Gonna be fun, right?

Or you could try – just try – and be classy for once in your life. Skip the beef and barbecue fish instead. Radical? Mad? Totally bonkers? Hear me out: monkfish is a dream to grill – full of flavour and firm enough to hold its own. Or you could use swordfish or splash out on tuna. Not feeling fishy? Go for chicken thighs. Put some rosé on ice to chill, crank the tunes and dazzle your guests.

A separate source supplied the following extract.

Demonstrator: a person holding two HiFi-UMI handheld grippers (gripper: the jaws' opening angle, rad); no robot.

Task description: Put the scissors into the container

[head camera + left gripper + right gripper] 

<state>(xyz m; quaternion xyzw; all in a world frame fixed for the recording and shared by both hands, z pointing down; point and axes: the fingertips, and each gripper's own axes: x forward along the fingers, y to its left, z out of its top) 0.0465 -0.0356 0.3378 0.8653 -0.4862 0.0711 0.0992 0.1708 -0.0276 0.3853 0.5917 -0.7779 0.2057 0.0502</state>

Better yet, don’t invite any guests. Channel your inner curmudgeon. Just because you’ve got to barbecue doesn’t mean you have to share.

Serves 2-3

1 monkfish tail, skinned & boned, about 1 lb.

small knob of ginger, about ½ oz., peeled and finely grated

1 clove garlic, peeled and finely minced

½ tsp turmeric

½ tsp chile molido powder hot

½ tsp Chimayo blend New Mexico chile

½ tsp salt

2 Tbsp. olive oil

zest and juice of 1 lime

To garnish (optional):

Chopped dill and/or cilantro

Lime wedges

Chile pequin

Mix the ginger, garlic, spices and salt together in a bowl, large enough to hold the fish. Add the olive oil, lime juice and zest and give it a good stir. Slice the monkfish into hefty chunks – about 1½” cubes, add to the marinade and place in the refrigerator for about an hour – no longer or the acid from the lime starts to ‘cook’ the fish.

Insert the chunks onto several skewers – if using wooden ones, make sure and soak them in water before hand. Grill over a medium hot fire, turning occasionally until all the sides are nicely charred. In total, about 8 minutes.

Serve with your choice of garnishes – you decide! Eat, enjoy and revel in summer.